Educating our children on these issues is also incredibly important to us, teaching them that 

families come in all shapes, sizes and variations and that there is no “normal”. This is the first step in creating acceptance, understanding and compassion in adults. We plan on being completely honest with all our children about where they came from. We feel that to hide that part of who they are would do more harm than good and it breaks a level of trust between us. It'll become apparent that their two-mum family is different to others anyway so why hide it?

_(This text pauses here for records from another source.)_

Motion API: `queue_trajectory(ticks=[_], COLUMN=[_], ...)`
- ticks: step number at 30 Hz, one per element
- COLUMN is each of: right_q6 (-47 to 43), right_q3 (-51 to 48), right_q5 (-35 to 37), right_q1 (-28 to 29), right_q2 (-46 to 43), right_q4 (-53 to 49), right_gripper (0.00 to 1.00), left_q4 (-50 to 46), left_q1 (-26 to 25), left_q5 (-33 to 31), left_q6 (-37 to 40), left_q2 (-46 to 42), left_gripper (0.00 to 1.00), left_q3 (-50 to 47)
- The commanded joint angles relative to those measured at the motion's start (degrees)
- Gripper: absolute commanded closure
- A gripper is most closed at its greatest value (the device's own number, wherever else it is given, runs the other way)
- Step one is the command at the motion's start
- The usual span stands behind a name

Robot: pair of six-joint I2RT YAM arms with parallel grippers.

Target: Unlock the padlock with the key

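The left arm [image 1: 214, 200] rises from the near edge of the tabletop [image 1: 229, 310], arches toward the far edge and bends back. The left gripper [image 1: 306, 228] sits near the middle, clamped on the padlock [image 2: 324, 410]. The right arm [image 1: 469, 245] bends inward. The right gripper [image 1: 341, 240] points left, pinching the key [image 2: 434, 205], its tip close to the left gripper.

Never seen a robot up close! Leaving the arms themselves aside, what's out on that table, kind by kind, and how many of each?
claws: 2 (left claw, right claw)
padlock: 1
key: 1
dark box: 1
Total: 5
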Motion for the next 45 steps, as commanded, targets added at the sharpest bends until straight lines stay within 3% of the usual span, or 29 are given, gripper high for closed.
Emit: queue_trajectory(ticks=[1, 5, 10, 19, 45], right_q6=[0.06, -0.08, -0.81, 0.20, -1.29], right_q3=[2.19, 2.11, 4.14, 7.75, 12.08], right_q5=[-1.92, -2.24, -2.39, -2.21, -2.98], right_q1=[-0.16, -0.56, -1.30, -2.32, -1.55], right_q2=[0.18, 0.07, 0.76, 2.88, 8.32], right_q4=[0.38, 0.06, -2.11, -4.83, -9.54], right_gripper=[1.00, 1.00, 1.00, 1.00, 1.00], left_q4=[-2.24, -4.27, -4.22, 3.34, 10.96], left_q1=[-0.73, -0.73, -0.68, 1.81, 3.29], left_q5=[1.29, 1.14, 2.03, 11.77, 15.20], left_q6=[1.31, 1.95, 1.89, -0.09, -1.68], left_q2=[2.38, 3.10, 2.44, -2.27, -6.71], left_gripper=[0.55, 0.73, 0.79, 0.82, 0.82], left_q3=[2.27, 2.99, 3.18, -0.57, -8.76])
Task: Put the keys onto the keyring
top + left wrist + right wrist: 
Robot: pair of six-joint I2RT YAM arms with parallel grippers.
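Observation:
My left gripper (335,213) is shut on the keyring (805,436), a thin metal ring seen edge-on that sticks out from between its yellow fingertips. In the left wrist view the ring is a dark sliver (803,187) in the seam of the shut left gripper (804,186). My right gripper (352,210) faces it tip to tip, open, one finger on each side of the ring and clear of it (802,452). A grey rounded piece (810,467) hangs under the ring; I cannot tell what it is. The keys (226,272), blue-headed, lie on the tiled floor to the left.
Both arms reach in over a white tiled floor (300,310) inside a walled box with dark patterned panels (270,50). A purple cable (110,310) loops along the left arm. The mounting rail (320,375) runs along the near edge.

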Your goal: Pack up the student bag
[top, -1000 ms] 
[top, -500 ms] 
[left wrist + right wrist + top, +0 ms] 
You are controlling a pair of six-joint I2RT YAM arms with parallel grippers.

While so young they need not know all the details, simply that a kind man helped mummy and mummy make a baby and that a Mum and Dad family is just one person's reality, not everyone’s. The older they get and the more they learn about relationships, we can divulge into it a bit more. 

Even with all the issues surrounding ignorance, a bigger family is definitely in our future. In fact, if it weren’t for the current lockdown, we would absolutely be trying again. Would we do things differently? Not a chance. Everything went perfectly for us the first time and we went into it all with an open mind so nothing caught us off guard. All journeys are personal and there’s absolutely no way of telling that the next time or next pregnancy will be the same. We always have to be open to change, especially in areas such as having to swap donors, whether or not my wife would like to carry or any fertility issues that could arise. We are super aware of how lucky we were for it to have worked on the only try and we feel extremely blessed to be where we are now.